(Extracted records)
● ● ● ● ● ● ●

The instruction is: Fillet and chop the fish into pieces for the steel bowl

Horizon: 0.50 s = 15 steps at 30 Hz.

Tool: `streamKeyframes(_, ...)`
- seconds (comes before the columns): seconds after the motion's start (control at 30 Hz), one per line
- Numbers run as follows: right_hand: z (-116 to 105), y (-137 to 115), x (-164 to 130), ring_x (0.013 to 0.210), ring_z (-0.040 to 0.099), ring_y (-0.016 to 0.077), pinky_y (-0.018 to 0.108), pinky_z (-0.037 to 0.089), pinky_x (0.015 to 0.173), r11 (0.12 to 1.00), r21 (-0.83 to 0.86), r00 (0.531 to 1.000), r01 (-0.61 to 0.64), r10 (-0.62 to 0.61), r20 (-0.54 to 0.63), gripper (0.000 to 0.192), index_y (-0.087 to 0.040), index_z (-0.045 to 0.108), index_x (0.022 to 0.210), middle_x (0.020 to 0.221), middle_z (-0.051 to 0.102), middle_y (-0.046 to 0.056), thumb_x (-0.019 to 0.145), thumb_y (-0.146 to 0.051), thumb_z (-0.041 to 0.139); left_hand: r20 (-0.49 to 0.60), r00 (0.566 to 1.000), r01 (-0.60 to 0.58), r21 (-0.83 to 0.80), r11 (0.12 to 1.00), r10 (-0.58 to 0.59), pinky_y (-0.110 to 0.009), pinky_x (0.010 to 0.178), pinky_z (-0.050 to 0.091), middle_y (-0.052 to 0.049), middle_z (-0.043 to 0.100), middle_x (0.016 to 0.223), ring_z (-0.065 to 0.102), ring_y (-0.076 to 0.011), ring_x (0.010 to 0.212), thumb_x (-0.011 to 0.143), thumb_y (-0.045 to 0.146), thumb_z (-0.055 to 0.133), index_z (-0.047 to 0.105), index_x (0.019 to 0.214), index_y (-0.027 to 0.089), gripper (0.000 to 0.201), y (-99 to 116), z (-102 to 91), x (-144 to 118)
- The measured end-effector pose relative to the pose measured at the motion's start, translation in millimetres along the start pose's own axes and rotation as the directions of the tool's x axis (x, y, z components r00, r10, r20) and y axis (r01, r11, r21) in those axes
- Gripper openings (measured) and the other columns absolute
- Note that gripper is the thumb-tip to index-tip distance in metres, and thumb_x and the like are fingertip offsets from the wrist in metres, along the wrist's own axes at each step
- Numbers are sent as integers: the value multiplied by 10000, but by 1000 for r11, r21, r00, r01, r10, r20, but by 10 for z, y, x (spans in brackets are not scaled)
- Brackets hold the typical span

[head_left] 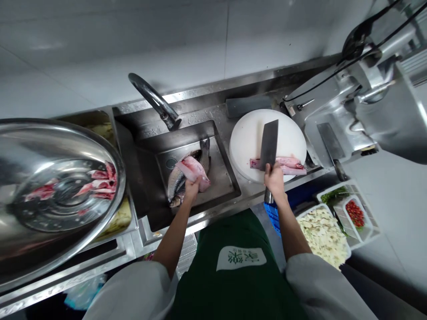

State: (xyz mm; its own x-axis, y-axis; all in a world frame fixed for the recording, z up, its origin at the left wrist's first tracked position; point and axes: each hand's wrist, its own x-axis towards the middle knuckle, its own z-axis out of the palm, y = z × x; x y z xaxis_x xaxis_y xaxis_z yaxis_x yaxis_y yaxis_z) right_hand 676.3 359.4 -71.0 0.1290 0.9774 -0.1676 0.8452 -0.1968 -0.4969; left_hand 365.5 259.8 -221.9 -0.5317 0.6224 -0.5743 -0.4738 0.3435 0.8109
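gripping a fillet (pixel 193 171) (left hand (pixel 191 189)); right hand (pixel 274 178) fingers clasp cleaver (pixel 268 144).

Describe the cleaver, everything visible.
The cleaver has a broad rectangular dark blade, metal by its look, with a dark handle whose end juts below the right hand that grips it. The blade points away from the person, lying over the pink fish pieces on the round white cutting board. Whether the edge touches the fish is unclear.
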Motion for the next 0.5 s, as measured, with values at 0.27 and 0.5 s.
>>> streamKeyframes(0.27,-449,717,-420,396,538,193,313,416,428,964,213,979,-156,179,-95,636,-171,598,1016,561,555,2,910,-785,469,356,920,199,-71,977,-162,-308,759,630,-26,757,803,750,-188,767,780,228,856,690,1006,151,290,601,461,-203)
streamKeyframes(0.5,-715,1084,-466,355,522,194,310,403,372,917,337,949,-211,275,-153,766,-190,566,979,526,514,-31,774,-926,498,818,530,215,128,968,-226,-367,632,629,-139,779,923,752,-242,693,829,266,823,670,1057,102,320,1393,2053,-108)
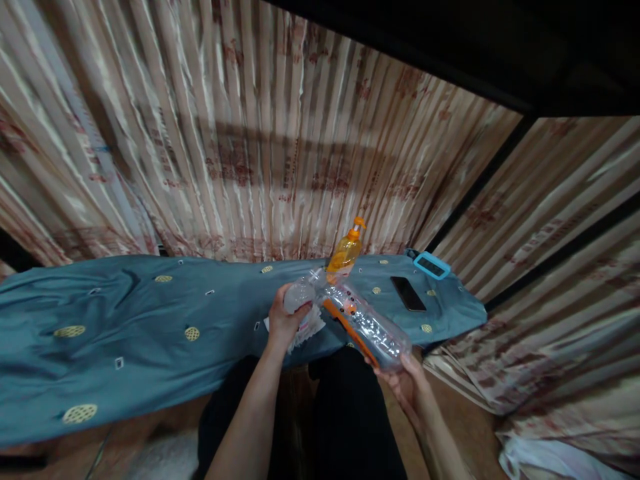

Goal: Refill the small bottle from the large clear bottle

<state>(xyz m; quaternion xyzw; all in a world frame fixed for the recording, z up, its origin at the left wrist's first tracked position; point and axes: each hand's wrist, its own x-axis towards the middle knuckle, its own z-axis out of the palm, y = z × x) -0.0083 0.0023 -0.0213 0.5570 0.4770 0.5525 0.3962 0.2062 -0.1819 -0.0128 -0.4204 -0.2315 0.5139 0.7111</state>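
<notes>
A person sits facing a long, narrow worktop (150, 347) covered with a blue-grey cloth (125, 313) dotted with small yellow and white patterns. Striped, shiny curtains (260, 140) hang behind it and along the right side.

The person's two bare arms reach forward over dark-clothed knees. The right hand (403, 380) grips the base of a clear plastic bottle (367, 327) from below, fingers curled around its bottom end. The bottle lies tilted, its base toward the person and its neck pointing up and away toward the far edge of the worktop. It looks empty, and an orange strip runs along its lower side.

The left hand (286, 319) is closed around a second, smaller clear container (299, 293) or the neck end of the same bottle; which one cannot be told. Those fingers are wrapped tightly, and a crumpled white cloth (311, 327) sits bunched just beneath that hand, touching it. Both hands hover above the near edge of the worktop, near its right end.

Just behind the clear bottle, at the far edge, stands an upright bottle of orange liquid (345, 252) with an orange pump top. To its right a dark phone (408, 293) lies flat on the cloth. Near the far right corner rests a flat object with a bright blue frame (432, 265).
</notes>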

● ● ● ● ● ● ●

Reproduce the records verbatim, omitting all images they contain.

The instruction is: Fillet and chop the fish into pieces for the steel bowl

Horizon: 0.50 s = 15 steps at 30 Hz.

Tool: `streamKeyframes(_, ...)`
- seconds (comes before the columns): seconds after the motion's start (control at 30 Hz), one per line
- Numbers run as follows: right_hand: z (-116 to 105), y (-137 to 115), x (-164 to 130), ring_x (0.013 to 0.210), ring_z (-0.040 to 0.099), ring_y (-0.016 to 0.077), pinky_y (-0.018 to 0.108), pinky_z (-0.037 to 0.089), pinky_x (0.015 to 0.173), r11 (0.12 to 1.00), r21 (-0.83 to 0.86), r00 (0.531 to 1.000), r01 (-0.61 to 0.64), r10 (-0.62 to 0.61), r20 (-0.54 to 0.63), gripper (0.000 to 0.192), index_y (-0.087 to 0.040), index_z (-0.045 to 0.108), index_x (0.022 to 0.210), middle_x (0.020 to 0.221), middle_z (-0.051 to 0.102), middle_y (-0.046 to 0.056), thumb_x (-0.019 to 0.145), thumb_y (-0.146 to 0.051), thumb_z (-0.041 to 0.139); left_hand: r20 (-0.49 to 0.60), r00 (0.566 to 1.000), r01 (-0.60 to 0.58), r21 (-0.83 to 0.80), r11 (0.12 to 1.00), r10 (-0.58 to 0.59), pinky_y (-0.110 to 0.009), pinky_x (0.010 to 0.178), pinky_z (-0.050 to 0.091), middle_y (-0.052 to 0.049), middle_z (-0.043 to 0.100), middle_x (0.016 to 0.223), ring_z (-0.065 to 0.102), ring_y (-0.076 to 0.011), ring_x (0.010 to 0.212), thumb_x (-0.011 to 0.143), thumb_y (-0.045 to 0.146), thumb_z (-0.055 to 0.133), index_z (-0.047 to 0.105), index_x (0.019 to 0.214), index_y (-0.027 to 0.089), gripper (0.000 to 0.201), y (-99 to 116), z (-102 to 91), x (-144 to 118)
- The measured end-effector pose relative to the pose measured at the motion's start, translation in millimetres along the start pose's own axes and rotation as the directions of the tool's x axis (x, y, z components r00, r10, r20) and y axis (r01, r11, r21) in those axes
- Gripper openings (measured) and the other columns absolute
- Note that gripper is the thumb-tip to index-tip distance in metres, and thumb_x and the like are fingertip offsets from the wrist in metres, along the wrist's own axes at each step
- Numbers are sent as integers: the value multiplied by 10000, but by 1000 for r11, r21, r00, r01, r10, r20, but by 10 for z, y, x (spans in brackets are not scaled)
- Brackets hold the typical span

[head_left] 

State: (xyz mm; its own x-axis, y-axis; all in a world frame fixed for the recording, z up, its origin at the left wrist's first tracked position; point and axes: each hand's wrist, its own x-axis towards the middle knuckle, its own z-axis out of the palm, y = z × x; x y z xaxis_x xaxis_y xaxis_z yaxis_x yaxis_y yaxis_z) right_hand 676.3 359.4 -71.0 0.1290 0.9774 -0.1676 0.8452 -0.1968 -0.4969; left_hand 365.5 259.8 -221.9 -0.5317 0.6224 -0.5743 -0.4738 0.3435 0.8109
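gripping a fillet (pixel 193 171) (left hand (pixel 191 189)); right hand (pixel 274 178) fingers clasp cleaver (pixel 268 144).

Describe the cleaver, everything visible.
The cleaver has a broad rectangular dark blade, metal by its look, with a dark handle whose end juts below the right hand that grips it. The blade points away from the person, lying over the pink fish pieces on the round white cutting board. Whether the edge touches the fish is unclear.
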Motion for the next 0.5 s, as measured, with values at 0.27 and 0.5 s.
>>> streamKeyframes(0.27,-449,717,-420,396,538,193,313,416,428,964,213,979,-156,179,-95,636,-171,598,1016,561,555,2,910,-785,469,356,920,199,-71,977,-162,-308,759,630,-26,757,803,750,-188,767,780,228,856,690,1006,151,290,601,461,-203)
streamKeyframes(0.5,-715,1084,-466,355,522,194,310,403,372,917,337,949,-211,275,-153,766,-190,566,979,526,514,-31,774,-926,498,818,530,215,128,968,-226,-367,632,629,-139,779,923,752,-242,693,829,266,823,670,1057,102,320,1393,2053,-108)

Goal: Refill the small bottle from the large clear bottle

<state>(xyz m; quaternion xyzw; all in a world frame fixed for the recording, z up, its origin at the left wrist's first tracked position; point and axes: each hand's wrist, its own x-axis towards the middle knuckle, its own z-axis out of the palm, y = z × x) -0.0083 0.0023 -0.0213 0.5570 0.4770 0.5525 0.3962 0.2062 -0.1819 -0.0128 -0.4204 -0.2315 0.5139 0.7111</state>
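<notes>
A person sits facing a long, narrow worktop (150, 347) covered with a blue-grey cloth (125, 313) dotted with small yellow and white patterns. Striped, shiny curtains (260, 140) hang behind it and along the right side.

The person's two bare arms reach forward over dark-clothed knees. The right hand (403, 380) grips the base of a clear plastic bottle (367, 327) from below, fingers curled around its bottom end. The bottle lies tilted, its base toward the person and its neck pointing up and away toward the far edge of the worktop. It looks empty, and an orange strip runs along its lower side.

The left hand (286, 319) is closed around a second, smaller clear container (299, 293) or the neck end of the same bottle; which one cannot be told. Those fingers are wrapped tightly, and a crumpled white cloth (311, 327) sits bunched just beneath that hand, touching it. Both hands hover above the near edge of the worktop, near its right end.

Just behind the clear bottle, at the far edge, stands an upright bottle of orange liquid (345, 252) with an orange pump top. To its right a dark phone (408, 293) lies flat on the cloth. Near the far right corner rests a flat object with a bright blue frame (432, 265).
</notes>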

The output is finished, and nothing else is needed.